> [REQUIRED ACTION]
Take the listing below and output it again exactly.

> [INFORMATION SHOWN]
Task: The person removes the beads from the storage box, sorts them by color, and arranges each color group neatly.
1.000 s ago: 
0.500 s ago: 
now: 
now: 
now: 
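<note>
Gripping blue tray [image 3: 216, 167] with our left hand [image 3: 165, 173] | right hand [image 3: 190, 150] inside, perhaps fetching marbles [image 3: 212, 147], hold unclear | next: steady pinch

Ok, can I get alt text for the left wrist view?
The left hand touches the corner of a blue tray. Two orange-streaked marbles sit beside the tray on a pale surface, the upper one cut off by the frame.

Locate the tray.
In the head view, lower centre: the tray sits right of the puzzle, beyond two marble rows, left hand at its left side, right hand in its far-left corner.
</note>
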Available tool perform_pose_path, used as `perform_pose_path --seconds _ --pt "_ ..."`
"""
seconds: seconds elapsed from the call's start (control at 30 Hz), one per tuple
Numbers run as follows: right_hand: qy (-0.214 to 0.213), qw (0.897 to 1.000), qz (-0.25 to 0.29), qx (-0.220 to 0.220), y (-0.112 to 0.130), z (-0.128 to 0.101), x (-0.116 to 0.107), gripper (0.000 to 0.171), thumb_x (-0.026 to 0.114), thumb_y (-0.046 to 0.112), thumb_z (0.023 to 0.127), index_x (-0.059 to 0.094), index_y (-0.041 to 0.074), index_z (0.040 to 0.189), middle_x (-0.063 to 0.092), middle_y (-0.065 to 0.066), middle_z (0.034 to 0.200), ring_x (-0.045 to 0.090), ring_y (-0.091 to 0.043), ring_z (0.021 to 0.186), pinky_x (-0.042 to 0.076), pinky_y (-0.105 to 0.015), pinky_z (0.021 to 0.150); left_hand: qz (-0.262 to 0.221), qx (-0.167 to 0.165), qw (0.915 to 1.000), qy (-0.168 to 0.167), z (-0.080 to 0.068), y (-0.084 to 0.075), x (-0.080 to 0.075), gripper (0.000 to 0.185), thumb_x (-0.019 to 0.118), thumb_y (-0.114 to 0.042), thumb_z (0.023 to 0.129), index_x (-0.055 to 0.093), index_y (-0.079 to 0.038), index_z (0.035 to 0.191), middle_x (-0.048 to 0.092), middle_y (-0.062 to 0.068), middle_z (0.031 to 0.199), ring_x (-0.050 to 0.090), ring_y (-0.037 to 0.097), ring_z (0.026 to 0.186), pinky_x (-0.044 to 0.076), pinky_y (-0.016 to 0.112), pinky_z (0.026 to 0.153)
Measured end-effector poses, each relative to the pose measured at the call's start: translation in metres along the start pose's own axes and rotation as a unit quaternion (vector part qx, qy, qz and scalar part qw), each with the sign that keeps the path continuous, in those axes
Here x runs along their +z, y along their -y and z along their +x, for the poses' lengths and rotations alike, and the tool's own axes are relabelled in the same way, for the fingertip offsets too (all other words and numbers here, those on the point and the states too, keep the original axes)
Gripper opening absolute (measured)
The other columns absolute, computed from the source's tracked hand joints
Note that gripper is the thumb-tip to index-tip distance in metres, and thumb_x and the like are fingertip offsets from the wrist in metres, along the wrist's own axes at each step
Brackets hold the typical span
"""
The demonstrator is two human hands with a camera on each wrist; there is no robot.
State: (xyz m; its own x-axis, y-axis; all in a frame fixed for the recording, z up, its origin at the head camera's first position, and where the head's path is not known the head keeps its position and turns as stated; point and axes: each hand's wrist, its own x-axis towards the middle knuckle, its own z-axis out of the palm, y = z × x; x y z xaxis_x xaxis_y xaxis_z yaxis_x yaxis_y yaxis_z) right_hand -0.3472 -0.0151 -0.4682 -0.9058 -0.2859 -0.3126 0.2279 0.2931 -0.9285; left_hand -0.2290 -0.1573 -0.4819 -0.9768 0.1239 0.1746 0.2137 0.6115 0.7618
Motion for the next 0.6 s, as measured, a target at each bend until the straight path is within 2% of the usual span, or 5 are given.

> [ANSWER SPACE]
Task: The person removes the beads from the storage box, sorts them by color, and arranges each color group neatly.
1.000 s ago: 
0.500 s ago: 
now: 
now: 
now: 
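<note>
Gripping blue tray [image 3: 216, 167] with our left hand [image 3: 165, 173] | right hand [image 3: 190, 150] inside, perhaps fetching marbles [image 3: 212, 147], hold unclear | next: steady pinch

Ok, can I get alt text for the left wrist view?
The left hand touches the corner of a blue tray. Two orange-streaked marbles sit beside the tray on a pale surface, the upper one cut off by the frame.

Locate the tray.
In the head view, lower centre: the tray sits right of the puzzle, beyond two marble rows, left hand at its left side, right hand in its far-left corner.
</note>
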Available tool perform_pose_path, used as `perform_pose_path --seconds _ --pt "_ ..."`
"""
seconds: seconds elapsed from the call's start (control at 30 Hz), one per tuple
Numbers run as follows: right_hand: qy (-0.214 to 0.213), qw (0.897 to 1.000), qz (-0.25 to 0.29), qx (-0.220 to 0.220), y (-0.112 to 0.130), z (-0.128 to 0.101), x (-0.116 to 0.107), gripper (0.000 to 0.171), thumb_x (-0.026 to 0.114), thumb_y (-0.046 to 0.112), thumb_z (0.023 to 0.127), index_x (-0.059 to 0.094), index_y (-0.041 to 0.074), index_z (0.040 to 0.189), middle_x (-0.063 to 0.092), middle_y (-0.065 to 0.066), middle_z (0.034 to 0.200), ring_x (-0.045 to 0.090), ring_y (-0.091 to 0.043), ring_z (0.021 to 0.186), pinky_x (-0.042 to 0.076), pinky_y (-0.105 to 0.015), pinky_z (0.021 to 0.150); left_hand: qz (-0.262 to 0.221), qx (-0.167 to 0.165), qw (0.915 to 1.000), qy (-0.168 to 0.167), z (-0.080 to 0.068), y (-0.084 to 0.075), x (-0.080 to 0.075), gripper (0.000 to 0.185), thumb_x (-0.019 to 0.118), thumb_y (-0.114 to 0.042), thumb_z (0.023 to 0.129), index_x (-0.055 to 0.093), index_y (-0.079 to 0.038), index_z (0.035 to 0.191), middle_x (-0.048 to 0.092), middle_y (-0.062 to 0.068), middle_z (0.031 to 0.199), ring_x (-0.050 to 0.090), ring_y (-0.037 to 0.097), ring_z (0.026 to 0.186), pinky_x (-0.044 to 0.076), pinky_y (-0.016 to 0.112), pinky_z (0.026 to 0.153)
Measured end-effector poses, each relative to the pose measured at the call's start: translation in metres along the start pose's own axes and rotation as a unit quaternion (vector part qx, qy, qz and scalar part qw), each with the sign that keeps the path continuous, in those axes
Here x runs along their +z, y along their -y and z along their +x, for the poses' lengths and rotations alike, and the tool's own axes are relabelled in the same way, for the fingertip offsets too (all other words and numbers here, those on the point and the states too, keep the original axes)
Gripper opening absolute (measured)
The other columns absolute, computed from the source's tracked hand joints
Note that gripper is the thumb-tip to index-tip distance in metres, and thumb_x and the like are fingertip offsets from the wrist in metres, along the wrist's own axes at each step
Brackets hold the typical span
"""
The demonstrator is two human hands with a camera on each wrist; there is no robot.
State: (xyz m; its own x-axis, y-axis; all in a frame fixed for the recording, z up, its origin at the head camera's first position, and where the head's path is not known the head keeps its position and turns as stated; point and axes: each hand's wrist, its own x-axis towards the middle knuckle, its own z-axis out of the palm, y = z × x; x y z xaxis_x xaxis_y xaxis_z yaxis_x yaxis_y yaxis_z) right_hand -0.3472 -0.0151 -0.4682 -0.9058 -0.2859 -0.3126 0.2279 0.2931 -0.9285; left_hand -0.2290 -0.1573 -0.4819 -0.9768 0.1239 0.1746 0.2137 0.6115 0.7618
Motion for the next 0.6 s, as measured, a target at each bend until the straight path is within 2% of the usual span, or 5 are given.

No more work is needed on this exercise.